WORK TO BE COMPLETED | Keep to one stretch of the data below, the lines from the one with "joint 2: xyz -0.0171" up to and including the one with "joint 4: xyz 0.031", and return that stretch exactly.

EXTRACTED DATA |
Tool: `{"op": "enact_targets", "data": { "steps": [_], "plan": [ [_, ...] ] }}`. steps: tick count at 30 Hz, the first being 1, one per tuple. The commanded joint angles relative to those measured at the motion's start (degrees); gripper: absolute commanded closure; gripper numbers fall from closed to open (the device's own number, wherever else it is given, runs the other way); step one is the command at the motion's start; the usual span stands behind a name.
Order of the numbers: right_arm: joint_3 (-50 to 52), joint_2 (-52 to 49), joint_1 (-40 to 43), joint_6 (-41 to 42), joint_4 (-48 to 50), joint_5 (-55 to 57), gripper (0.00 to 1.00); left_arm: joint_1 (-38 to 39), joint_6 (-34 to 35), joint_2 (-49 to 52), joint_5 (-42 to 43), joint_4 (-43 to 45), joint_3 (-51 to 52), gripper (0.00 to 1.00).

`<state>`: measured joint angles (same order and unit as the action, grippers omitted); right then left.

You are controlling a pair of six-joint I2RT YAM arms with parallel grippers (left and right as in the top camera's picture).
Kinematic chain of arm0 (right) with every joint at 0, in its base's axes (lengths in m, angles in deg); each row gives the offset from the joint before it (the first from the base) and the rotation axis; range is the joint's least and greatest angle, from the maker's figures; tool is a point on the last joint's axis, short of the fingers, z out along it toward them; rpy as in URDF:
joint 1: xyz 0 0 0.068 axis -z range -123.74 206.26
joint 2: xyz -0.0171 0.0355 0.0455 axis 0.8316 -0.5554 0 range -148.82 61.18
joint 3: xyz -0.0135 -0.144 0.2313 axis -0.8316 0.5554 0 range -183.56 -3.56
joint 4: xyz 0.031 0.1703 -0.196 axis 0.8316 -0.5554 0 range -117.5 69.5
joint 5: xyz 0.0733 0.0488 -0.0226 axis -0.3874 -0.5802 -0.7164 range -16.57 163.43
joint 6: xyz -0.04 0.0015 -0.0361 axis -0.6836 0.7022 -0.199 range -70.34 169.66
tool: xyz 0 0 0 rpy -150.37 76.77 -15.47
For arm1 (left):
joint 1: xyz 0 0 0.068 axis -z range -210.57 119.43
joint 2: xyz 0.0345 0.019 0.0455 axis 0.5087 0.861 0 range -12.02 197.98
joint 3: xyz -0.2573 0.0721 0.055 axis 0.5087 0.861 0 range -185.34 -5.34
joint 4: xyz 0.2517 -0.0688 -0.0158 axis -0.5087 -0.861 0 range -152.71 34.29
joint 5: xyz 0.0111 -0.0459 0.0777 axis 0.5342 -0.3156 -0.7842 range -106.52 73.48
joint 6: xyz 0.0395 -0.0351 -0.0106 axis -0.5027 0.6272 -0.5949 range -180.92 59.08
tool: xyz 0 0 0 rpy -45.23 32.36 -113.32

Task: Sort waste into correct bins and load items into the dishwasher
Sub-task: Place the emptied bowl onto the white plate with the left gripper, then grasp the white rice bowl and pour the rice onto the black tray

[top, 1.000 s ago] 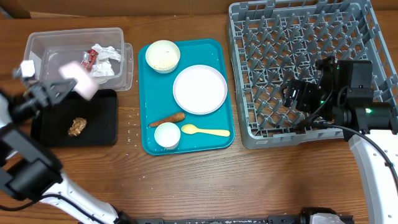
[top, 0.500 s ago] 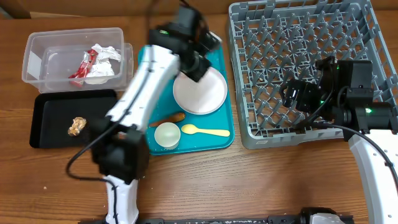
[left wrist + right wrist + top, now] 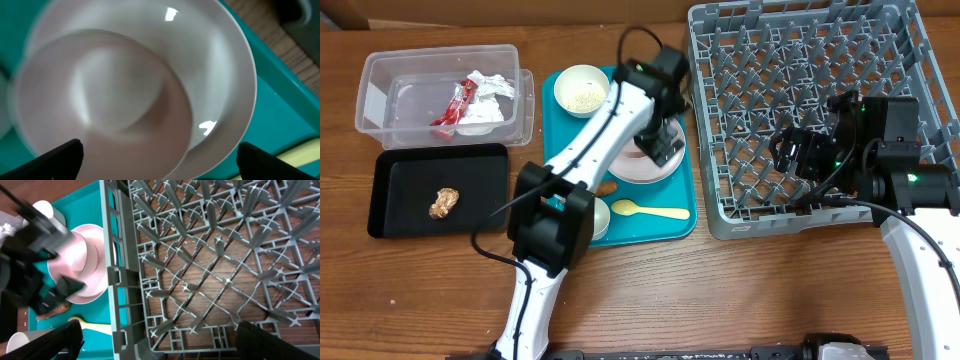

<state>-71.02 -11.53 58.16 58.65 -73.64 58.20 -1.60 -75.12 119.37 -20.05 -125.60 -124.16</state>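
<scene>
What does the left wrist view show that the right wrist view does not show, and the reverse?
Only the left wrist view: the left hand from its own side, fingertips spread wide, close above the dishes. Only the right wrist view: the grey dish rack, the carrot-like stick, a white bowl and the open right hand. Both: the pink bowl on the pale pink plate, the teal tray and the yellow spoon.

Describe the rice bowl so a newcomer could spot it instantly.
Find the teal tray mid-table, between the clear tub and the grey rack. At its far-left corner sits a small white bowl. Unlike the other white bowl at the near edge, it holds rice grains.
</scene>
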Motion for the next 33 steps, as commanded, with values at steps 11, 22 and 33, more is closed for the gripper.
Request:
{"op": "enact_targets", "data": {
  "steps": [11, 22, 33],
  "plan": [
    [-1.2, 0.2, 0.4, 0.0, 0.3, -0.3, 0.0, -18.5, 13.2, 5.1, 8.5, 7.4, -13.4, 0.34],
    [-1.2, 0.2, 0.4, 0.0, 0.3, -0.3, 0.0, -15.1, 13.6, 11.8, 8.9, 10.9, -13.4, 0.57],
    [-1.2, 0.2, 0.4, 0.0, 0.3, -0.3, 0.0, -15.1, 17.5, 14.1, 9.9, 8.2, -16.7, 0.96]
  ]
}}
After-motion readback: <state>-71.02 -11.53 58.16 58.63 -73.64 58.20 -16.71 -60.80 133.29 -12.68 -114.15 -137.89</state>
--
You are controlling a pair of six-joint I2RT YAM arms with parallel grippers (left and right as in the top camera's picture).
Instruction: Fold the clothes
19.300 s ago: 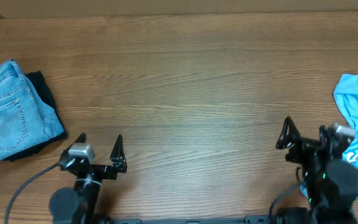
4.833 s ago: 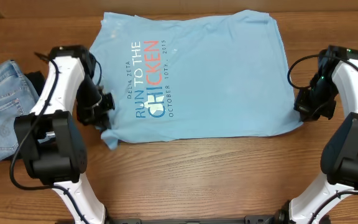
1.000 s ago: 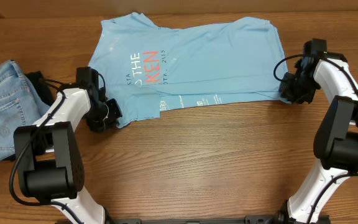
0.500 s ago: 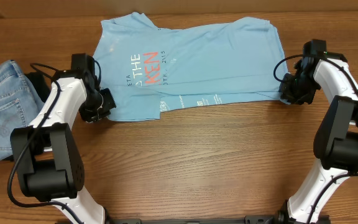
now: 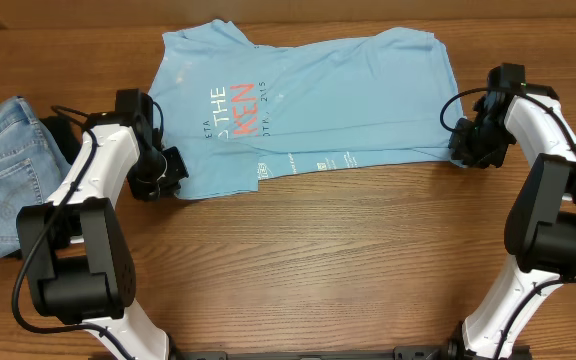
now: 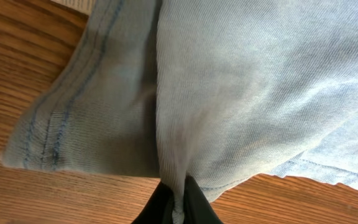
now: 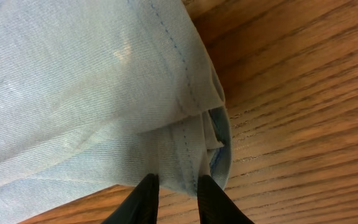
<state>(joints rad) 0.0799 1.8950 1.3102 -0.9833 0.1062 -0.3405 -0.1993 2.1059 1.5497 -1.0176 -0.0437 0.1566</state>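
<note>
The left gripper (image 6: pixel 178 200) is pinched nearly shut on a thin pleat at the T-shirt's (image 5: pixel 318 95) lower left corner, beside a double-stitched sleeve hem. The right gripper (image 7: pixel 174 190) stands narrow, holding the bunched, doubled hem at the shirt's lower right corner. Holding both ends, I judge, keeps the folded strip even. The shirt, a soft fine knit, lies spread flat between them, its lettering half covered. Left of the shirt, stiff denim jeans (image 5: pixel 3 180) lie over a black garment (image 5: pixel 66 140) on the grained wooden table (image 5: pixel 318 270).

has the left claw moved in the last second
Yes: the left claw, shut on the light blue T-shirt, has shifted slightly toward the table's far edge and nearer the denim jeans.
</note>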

EXERCISE RESULT |
joint 2: xyz -0.0171 0.0355 0.0455 axis 0.8316 -0.5554 0 range -148.82 61.18
joint 3: xyz -0.0135 -0.144 0.2313 axis -0.8316 0.5554 0 range -183.56 -3.56
joint 4: xyz 0.031 0.1703 -0.196 axis 0.8316 -0.5554 0 range -117.5 69.5

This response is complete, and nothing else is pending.